### [TRY IT]
All of the data must be output without alteration.

### [DATA EXCERPT]

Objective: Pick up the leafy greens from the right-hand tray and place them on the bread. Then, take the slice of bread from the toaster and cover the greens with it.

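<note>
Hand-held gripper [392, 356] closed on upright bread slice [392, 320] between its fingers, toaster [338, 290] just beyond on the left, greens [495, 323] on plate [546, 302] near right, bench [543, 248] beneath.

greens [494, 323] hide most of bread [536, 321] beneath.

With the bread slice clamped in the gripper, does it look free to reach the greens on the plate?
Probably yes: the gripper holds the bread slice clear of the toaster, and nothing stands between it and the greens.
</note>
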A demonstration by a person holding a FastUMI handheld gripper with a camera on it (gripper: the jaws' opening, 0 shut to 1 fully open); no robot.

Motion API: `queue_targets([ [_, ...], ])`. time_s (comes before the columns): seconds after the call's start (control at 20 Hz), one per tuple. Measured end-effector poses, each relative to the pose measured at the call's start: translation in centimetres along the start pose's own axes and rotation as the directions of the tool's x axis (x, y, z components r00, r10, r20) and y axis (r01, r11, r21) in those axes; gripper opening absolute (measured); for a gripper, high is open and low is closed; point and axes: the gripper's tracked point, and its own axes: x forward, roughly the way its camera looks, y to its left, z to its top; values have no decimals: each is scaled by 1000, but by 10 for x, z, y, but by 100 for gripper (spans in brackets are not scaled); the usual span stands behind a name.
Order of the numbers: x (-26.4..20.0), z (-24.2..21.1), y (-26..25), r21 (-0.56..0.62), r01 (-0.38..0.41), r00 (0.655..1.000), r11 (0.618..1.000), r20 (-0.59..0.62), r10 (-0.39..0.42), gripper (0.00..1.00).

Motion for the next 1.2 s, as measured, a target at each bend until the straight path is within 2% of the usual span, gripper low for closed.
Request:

### [RESULT OF THE TASK]
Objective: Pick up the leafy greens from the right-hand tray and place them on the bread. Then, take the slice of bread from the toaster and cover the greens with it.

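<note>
Hand-held gripper [392, 356] closed on upright bread slice [392, 320] between its fingers, toaster [338, 290] just beyond on the left, greens [495, 323] on plate [546, 302] near right, bench [543, 248] beneath.

greens [494, 323] hide most of bread [536, 321] beneath.

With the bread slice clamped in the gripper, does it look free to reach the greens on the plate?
Probably yes: the gripper holds the bread slice clear of the toaster, and nothing stands between it and the greens.
</note>
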A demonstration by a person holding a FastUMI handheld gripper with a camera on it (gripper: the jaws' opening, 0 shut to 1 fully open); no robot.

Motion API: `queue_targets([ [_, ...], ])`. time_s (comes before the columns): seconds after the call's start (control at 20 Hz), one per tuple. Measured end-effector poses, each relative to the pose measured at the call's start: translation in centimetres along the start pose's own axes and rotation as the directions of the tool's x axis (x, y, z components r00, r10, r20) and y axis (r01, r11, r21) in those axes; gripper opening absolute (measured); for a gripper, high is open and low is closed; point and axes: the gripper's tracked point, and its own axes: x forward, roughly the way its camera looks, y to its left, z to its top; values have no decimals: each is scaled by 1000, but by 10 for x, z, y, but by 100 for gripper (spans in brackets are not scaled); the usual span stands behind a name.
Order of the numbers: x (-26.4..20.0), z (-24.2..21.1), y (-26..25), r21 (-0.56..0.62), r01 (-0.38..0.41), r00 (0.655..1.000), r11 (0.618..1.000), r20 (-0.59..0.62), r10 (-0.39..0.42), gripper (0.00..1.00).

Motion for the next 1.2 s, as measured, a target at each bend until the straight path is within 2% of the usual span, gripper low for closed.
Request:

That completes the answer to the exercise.